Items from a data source
»»

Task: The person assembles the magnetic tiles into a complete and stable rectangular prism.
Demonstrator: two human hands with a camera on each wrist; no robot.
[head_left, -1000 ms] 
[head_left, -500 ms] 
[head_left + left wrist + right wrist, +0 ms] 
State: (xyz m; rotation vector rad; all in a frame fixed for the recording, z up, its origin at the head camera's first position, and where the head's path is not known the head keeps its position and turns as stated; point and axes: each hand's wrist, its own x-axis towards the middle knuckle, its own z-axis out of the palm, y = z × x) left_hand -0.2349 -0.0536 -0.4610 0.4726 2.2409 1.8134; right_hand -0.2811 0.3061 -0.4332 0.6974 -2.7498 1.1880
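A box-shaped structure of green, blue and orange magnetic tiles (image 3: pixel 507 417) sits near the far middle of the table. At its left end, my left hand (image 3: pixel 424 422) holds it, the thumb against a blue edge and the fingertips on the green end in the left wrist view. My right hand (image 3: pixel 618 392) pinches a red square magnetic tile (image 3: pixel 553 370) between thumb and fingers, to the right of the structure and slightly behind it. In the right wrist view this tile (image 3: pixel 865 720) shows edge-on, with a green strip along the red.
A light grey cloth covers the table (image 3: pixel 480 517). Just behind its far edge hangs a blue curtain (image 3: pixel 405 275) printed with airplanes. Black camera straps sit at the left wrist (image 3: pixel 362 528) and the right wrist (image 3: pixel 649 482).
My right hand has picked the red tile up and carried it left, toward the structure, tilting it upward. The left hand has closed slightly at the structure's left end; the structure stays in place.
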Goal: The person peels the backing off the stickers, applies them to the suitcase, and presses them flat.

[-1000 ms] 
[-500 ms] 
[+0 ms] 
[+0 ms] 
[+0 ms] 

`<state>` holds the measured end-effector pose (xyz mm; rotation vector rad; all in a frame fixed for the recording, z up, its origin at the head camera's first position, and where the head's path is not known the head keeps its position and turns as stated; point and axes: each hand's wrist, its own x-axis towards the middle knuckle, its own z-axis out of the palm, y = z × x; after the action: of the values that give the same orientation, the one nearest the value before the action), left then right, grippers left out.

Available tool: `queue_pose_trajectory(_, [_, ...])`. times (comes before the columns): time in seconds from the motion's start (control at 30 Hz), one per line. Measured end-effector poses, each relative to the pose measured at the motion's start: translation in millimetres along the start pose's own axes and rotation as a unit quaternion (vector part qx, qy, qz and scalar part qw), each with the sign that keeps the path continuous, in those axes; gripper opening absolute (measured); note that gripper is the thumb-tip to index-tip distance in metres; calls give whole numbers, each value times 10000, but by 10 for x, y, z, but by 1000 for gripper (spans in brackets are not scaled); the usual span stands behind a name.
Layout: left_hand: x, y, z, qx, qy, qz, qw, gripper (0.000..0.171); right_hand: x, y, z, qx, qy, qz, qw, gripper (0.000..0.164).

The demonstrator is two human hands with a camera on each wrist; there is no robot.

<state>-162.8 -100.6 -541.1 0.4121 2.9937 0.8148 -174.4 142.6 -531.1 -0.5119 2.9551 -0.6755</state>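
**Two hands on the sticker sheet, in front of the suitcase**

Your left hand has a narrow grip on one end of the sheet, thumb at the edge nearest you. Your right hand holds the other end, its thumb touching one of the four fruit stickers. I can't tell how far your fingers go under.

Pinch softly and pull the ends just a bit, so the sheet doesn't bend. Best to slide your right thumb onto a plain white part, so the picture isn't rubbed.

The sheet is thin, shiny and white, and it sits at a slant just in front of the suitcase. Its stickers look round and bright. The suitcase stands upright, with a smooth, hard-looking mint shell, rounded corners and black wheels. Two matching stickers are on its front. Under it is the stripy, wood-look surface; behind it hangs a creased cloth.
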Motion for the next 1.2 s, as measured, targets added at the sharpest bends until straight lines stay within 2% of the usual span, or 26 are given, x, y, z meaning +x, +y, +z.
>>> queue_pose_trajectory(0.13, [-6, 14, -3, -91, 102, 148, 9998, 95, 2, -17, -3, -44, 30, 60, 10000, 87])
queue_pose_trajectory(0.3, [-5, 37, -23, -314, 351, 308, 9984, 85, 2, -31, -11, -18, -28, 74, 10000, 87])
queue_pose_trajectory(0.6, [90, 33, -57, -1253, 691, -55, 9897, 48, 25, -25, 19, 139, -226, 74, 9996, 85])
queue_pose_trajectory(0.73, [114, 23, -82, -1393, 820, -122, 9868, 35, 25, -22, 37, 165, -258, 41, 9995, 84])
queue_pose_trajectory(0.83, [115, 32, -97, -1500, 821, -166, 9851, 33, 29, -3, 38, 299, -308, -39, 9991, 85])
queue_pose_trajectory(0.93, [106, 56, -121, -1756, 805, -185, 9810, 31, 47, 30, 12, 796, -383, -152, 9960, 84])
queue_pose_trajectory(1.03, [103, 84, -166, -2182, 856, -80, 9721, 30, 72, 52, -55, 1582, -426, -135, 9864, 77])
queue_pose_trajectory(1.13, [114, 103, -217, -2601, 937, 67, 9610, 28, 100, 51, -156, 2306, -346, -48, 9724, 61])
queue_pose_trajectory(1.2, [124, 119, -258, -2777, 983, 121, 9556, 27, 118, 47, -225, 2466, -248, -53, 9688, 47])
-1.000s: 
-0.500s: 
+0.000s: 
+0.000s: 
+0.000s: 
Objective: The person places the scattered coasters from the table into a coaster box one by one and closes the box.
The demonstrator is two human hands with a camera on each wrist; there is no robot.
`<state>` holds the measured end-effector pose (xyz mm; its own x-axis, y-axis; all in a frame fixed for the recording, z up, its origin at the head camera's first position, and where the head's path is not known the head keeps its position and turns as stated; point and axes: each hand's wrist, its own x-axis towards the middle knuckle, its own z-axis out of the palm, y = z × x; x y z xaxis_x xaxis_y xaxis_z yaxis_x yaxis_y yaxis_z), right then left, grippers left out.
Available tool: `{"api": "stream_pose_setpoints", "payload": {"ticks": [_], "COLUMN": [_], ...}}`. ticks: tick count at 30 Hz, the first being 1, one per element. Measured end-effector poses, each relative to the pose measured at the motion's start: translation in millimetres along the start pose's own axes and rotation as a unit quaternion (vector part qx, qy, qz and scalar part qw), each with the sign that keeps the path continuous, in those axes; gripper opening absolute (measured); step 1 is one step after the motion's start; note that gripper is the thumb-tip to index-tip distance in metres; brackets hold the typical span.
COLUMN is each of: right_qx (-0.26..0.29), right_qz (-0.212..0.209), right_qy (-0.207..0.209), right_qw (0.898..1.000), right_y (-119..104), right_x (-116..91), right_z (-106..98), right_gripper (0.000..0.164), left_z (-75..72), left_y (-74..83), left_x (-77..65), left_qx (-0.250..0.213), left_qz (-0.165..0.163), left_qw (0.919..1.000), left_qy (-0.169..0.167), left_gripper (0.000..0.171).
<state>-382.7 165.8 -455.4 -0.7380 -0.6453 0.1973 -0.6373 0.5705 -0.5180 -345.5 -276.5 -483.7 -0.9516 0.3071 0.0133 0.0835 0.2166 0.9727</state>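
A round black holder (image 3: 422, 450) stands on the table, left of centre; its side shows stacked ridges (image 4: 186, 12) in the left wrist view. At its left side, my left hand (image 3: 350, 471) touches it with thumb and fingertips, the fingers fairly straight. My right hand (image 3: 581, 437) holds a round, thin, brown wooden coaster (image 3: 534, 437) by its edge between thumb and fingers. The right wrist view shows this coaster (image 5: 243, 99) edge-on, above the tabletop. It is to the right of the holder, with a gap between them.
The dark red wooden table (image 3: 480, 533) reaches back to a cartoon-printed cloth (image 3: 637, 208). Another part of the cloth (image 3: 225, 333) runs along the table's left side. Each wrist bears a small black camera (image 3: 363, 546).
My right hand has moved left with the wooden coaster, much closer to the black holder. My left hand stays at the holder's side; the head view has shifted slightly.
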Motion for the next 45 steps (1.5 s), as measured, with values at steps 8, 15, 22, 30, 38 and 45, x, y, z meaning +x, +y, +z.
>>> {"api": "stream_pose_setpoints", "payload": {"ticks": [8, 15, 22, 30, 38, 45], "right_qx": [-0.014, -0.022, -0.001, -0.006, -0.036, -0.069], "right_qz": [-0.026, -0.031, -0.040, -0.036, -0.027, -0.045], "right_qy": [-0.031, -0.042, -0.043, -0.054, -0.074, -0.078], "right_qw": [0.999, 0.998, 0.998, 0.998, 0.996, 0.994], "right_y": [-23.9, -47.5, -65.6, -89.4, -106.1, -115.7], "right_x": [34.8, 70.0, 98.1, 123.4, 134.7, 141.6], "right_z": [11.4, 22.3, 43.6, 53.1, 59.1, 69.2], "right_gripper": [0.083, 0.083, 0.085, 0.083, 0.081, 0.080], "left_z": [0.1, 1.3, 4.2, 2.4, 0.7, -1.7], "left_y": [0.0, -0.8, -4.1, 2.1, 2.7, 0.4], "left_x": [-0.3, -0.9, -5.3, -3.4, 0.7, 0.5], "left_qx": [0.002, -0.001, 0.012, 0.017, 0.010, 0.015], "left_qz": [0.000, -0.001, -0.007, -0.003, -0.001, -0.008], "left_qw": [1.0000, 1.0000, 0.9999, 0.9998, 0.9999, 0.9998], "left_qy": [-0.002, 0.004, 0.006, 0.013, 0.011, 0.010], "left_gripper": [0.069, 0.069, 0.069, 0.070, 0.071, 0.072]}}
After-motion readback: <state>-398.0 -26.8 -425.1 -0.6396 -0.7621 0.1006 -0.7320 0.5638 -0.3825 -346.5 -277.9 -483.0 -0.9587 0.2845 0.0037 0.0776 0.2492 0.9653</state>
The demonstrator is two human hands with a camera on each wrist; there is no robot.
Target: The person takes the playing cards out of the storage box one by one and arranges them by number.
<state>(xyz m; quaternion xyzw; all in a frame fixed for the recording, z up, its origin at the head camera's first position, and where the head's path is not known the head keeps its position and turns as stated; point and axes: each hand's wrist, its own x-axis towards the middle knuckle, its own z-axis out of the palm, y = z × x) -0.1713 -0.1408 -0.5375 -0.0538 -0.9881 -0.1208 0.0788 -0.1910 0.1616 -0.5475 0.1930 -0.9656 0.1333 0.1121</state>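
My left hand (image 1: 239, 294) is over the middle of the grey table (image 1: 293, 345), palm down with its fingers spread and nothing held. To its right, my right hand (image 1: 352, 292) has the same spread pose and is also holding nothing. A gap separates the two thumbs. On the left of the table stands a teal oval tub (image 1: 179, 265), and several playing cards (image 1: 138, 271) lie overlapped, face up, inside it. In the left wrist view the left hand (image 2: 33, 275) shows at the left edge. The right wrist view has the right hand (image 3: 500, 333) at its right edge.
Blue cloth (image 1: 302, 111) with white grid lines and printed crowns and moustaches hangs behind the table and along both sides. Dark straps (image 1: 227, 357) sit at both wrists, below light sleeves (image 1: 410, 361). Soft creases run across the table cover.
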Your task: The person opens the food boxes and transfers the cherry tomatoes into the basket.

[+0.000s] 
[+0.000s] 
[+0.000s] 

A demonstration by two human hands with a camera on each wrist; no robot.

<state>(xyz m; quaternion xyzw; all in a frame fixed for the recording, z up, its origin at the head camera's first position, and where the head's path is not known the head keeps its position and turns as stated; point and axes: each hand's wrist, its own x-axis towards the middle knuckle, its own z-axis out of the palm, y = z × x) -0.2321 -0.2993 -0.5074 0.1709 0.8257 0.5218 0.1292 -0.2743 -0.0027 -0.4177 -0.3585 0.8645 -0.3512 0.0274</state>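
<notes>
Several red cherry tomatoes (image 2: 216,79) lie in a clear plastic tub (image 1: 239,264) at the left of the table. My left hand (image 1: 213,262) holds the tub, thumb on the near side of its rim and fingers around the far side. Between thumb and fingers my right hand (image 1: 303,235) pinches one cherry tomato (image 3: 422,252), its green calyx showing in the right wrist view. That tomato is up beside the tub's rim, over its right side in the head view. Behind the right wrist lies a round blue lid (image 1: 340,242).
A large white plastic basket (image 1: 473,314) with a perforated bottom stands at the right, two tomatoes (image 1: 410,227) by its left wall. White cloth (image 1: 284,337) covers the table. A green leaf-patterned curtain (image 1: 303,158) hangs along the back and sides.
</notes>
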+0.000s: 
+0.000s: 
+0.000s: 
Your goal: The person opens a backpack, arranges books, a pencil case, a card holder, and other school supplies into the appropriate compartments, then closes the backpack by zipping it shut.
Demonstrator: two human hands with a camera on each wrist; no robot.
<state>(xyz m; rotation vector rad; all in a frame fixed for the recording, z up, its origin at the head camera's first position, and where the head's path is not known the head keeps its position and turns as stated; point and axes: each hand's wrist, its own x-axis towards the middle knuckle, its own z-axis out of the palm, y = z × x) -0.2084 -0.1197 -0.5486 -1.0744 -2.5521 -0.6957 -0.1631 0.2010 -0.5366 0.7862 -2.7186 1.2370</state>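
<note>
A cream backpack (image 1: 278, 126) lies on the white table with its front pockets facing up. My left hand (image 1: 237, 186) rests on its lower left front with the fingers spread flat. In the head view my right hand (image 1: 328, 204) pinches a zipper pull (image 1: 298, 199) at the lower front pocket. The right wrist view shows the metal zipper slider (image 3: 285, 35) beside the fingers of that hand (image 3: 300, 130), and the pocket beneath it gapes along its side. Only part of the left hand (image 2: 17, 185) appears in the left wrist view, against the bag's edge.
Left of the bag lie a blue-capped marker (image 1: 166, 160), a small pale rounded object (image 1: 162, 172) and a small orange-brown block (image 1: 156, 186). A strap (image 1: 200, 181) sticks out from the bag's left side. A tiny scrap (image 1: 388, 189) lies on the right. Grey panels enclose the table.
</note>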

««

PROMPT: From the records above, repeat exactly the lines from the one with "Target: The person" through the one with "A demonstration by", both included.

COMPLETED EXERCISE:
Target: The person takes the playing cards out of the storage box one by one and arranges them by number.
<state>(xyz m; quaternion xyzw; all in a frame fixed for the recording, z up, its origin at the head camera's first position, and where the head's path is not known the head keeps its position and turns as stated; point and axes: each hand's wrist, its own x-axis towards the middle knuckle, its own z-axis out of the palm, y = z × x) -0.1713 -0.1408 -0.5375 -0.0538 -0.9881 -0.1208 0.0788 -0.1910 0.1616 -0.5475 0.1930 -0.9656 0.1333 0.1121</state>
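My left hand (image 1: 239, 294) is over the middle of the grey table (image 1: 293, 345), palm down with its fingers spread and nothing held. To its right, my right hand (image 1: 352, 292) has the same spread pose and is also holding nothing. A gap separates the two thumbs. On the left of the table stands a teal oval tub (image 1: 179, 265), and several playing cards (image 1: 138, 271) lie overlapped, face up, inside it. In the left wrist view the left hand (image 2: 33, 275) shows at the left edge. The right wrist view has the right hand (image 3: 500, 333) at its right edge.
Blue cloth (image 1: 302, 111) with white grid lines and printed crowns and moustaches hangs behind the table and along both sides. Dark straps (image 1: 227, 357) sit at both wrists, below light sleeves (image 1: 410, 361). Soft creases run across the table cover.
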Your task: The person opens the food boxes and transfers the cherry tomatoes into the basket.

[+0.000s] 
[+0.000s] 
[+0.000s] 

A demonstration by two human hands with a camera on each wrist; no robot.

This brings the exercise to completion.